When it is desired to operate the chair back tilt apparatus of the present invention, the apparatus (10) is initially positioned in the full, upright position as shown in FIG. 1. The motor (52) is then actuated to retract the inner sleeve (56) into the outer sleeve (54) of the linear motion actuator (50). This pulls the support bracket (48) toward the rear rail (30), thereby causing the back support members (38) to tilt rearward relative to the seat (22). As the back (24) of the apparatus (10) tilts rearward, the linkages (66) pull the backrest (46) downward relative to the back support members (38), a predetermined incremental amount relative to the incremental degree of recline. By attaching the linkages to different attachment holes (64), the proportion of slide relative to the back support members (38) for each incremental degree of recline can be manipulated to suit a particular user.
Generally, for heavier users, the pivot point between the user's legs (not shown) and torso (not shown) is far away from the connection point between the back support members (38) and back bracket (36). The predetermined amount of movement of the backrest (46) relative to incremental degree of recline is relatively large. Conversely, for smaller users, the pivot point between the user's legs (not shown) and torso (not shown) is closer to the connection point between the back support members (38) and back brackets (36). The predetermined amount of movement of the backrest (46) relative to the incremental degree of recline is, therefore, much smaller. Securing the linkages (66) to different holes (60) and (64), allows the apparatus to accommodate both large and small users.
By constructing the linkages (66) out of rigid material, rather than a flexible cable, the chair back tilt apparatus (10) of the present invention not only pulls the backrest (46) downward relative to the back support members (38) as the back (24) reclines, but the linkages (66) push the backrest (46) upward relative to the back support members (38) as the back (24) is returned to its full, upright position. Additionally, the direct mechanical linkage between the backrest (46) and seat (22) prevents movement of the backrest (46) relative to the back support members (38) from becoming out of synchronization relative to the recline and return to upright position of the back (24).
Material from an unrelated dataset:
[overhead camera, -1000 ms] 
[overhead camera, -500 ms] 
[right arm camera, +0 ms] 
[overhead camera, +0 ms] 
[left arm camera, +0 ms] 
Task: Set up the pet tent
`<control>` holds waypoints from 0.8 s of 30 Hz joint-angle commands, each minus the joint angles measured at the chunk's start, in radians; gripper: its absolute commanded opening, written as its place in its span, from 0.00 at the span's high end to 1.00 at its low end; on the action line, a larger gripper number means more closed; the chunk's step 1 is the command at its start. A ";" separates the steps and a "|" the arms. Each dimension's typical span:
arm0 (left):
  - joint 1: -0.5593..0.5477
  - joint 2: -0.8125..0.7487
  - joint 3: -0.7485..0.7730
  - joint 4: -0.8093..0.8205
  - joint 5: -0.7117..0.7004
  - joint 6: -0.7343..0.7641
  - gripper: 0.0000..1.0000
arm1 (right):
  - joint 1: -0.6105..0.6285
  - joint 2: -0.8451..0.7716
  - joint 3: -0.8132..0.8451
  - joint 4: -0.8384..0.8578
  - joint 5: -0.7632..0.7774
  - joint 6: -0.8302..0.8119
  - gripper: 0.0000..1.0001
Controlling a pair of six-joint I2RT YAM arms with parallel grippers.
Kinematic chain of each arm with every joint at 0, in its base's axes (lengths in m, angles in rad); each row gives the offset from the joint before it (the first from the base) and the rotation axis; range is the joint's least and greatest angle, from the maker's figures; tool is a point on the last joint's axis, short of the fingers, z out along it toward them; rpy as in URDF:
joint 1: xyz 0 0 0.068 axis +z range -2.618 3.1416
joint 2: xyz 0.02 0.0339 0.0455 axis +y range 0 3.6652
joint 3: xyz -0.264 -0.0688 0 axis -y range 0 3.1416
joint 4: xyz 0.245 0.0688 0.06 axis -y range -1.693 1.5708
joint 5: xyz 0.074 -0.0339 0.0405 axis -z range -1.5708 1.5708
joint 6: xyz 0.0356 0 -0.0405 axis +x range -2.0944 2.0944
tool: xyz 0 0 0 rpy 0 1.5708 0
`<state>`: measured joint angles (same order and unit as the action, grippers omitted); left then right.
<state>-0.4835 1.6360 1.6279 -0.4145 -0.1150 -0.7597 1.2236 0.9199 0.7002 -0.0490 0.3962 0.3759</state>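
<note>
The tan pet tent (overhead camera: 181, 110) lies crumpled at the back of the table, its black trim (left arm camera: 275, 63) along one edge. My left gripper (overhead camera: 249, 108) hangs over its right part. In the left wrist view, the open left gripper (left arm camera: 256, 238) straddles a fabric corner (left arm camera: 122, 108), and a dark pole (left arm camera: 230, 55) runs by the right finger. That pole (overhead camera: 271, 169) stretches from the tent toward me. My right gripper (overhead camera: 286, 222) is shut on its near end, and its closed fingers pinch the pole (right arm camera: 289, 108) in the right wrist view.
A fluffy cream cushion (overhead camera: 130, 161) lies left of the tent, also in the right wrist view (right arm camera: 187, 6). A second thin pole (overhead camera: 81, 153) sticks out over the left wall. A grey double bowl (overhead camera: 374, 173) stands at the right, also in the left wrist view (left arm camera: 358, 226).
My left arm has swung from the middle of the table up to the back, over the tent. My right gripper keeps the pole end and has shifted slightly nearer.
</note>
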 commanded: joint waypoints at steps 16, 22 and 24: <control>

The foregoing description and drawings merely explain and illustrate the invention, and the invention is not limited thereto, except insofar as the claims are so limited, as those skilled in the art who have the disclosure before them will be able to made modifications and variations therein without departing from the scope of the invention. For example, it is anticipated that the chair back tilt apparatus (10) and linkages (66) may be constructed of any suitable dimensions.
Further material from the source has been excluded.